- **Work order**: Go through the data and copy every line in which "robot" appears.

- **The data**:

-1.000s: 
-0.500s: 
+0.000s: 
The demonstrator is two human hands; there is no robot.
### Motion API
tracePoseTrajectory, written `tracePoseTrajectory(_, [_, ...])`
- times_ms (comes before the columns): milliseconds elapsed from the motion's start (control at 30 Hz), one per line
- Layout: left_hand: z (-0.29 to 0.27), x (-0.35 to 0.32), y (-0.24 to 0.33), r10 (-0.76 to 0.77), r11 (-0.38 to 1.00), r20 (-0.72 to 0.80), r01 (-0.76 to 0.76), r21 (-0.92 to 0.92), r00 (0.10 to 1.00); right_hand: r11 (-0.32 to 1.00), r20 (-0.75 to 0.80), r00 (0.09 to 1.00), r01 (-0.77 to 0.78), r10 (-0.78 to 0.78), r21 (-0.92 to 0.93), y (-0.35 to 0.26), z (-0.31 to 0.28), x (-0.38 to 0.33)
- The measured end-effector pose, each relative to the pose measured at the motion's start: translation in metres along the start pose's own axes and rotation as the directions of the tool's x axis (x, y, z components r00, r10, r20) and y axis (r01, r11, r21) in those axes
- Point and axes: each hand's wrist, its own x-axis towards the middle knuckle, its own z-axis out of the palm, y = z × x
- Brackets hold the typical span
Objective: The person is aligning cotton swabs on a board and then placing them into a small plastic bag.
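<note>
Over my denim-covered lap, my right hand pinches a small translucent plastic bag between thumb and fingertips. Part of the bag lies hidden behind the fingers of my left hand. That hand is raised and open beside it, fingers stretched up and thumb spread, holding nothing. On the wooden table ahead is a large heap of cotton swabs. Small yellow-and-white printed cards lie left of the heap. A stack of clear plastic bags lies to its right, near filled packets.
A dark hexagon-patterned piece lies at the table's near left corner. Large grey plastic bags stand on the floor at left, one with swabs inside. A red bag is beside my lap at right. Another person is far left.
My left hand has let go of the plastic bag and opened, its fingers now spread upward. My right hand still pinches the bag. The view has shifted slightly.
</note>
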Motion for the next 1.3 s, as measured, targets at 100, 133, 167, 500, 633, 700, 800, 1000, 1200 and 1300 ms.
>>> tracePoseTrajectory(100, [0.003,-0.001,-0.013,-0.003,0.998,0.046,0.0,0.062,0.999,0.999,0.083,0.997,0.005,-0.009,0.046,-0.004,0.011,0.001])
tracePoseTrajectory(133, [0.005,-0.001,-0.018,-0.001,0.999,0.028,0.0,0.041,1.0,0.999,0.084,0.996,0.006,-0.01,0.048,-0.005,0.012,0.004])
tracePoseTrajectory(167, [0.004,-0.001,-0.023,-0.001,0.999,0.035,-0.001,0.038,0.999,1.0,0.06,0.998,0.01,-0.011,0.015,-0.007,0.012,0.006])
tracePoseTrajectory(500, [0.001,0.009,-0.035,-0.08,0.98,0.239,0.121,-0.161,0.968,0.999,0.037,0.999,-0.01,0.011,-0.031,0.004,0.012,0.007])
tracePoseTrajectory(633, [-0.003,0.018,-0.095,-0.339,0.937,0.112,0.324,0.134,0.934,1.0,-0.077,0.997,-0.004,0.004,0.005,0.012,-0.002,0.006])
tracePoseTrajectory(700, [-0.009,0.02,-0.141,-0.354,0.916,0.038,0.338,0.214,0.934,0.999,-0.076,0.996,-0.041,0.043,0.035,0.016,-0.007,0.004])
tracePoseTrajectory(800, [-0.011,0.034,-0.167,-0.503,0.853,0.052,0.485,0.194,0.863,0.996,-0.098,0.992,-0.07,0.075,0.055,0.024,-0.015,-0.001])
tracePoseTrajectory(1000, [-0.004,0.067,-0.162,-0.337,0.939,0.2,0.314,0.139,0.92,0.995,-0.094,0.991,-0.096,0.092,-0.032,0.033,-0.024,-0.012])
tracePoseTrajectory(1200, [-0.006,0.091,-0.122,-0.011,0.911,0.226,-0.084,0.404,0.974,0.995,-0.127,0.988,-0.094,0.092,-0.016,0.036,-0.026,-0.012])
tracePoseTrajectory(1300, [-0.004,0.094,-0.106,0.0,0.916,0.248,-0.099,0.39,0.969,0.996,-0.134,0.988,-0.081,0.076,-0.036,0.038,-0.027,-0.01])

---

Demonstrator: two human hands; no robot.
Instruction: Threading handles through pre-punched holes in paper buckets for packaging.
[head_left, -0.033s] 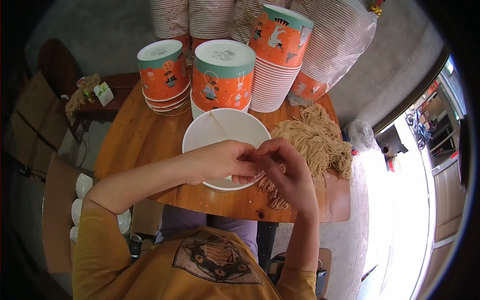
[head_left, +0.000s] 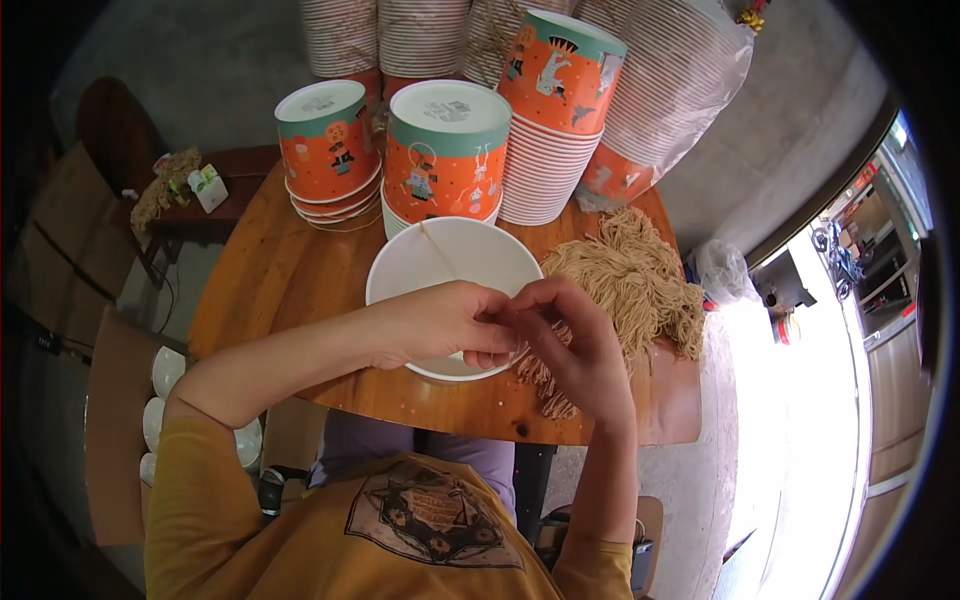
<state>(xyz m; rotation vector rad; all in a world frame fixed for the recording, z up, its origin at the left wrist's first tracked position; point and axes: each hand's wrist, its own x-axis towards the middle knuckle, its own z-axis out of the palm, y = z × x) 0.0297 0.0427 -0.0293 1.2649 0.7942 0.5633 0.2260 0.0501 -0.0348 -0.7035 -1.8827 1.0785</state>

- **Final answer**:
The demonstrator is two human hands; there is no robot.
Demonstrator: two human hands; no robot.

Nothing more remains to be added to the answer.